Economy Minister Bruno Le Maire said the report underscored “an unacceptable lack of rigour” at EDF.

He ordered the company to put in place an action plan within a month to bring its nuclear project to the “highest levels”.

EDF chief executive Jean-Bernard Levy, at the same press conference, said he accepted the findings and vowed the company would “redouble its efforts” to boost skill levels.

Folz said that in spite of the problems, the EPR project has successfully demonstrated the “relevance” of the new technology.

– Frustration –

The EDF’s board a few months ago discussed abandoning the Flamanville project but the French state still supports the build despite frustration with the delays.

The project was meant to showcase the third-generation EPR reactor technology that EDF has sold to Britain and Finland.

In September, EDF announced that an EPR reactor it is building on Britain’s south coast would also be delayed, and cost between 1.9 and 2.9 billion pounds ($2.4-3.7 billion) more than initially estimated.

A similar EPR third generation nuclear power plant project in Olkiluoto in Finland is now 10 years behind the initial schedule.

The government acknowledges the delays risk severely denting France’s international reputation as a reliable provider of nuclear energy technology.

Folz said EDF would need to embark on a massive investment and recruitment drive, which was only possible if the government commits to “stable, long-term programmes for the construction of new reactors and the maintenance of the existing fleet.”

The state is considering building more reactors but Environment Minister Elisabeth Borne insisted Monday a decision cannot be taken before EDF has demonstrated the effective running of the EPR.

France relies on nuclear power for 72 percent of its electricity needs.
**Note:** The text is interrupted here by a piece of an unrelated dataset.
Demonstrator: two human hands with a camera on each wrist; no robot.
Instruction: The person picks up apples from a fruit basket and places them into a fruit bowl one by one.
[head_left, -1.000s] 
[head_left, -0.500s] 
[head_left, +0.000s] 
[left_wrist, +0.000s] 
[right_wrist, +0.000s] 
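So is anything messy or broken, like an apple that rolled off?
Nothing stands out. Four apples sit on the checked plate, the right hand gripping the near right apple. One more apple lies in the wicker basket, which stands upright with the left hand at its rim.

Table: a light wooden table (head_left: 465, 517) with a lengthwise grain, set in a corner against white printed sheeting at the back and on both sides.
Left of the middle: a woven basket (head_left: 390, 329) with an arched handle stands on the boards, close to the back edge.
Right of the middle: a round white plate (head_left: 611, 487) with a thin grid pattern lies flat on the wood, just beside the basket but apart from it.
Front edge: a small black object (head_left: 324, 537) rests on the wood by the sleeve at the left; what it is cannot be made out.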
The government wants to reduce this to 50 percent by 2035 by developing more renewable energy sources.

The government has said it would shut 14 of 58 reactors, spread across 19 power plants, by 2035.

But France, by far the country most reliant on nuclear energy, has no intention of phasing this source out altogether, like Germany.

The nuclear sector provides jobs for nearly a quarter of a million people.

Two reactors in Fassenheim in the east of the country are still online despite a 40-year lifespan that expired two years ago.

Last year, a parliamentary report highlighted failings in the safety and defences of the country’s nuclear plants, citing a series of shutdowns at sites around the country.”

https://www.france24.com/en/20191028-audit-raps-french-energy-giant-edf-over-nuclear-project

“Hinkley Point builder (EDF) accused by France of ‘unacceptable’ failings”

“President Macron’s economy minister has accused the French state-owned company building Britain’s new nuclear plant of “unacceptable” failings as he threatened sweeping change at the group.

Bruno Le Maire said yesterday that the French nuclear sector was like “a state within a state” and he denounced cost overruns and delays in the construction of the Hinkley Point C nuclear reactor in Somerset and similar projects in Flamanville in Normandy and Olkiluoto in Finland. “We will not accept this drift month after month, year after year,” Mr Le Maire said.

His words appeared to weaken the position of Jean-Bernard Lévy, 64, who was given a second four-year term as chief executive of EDF by Mr Macron in February.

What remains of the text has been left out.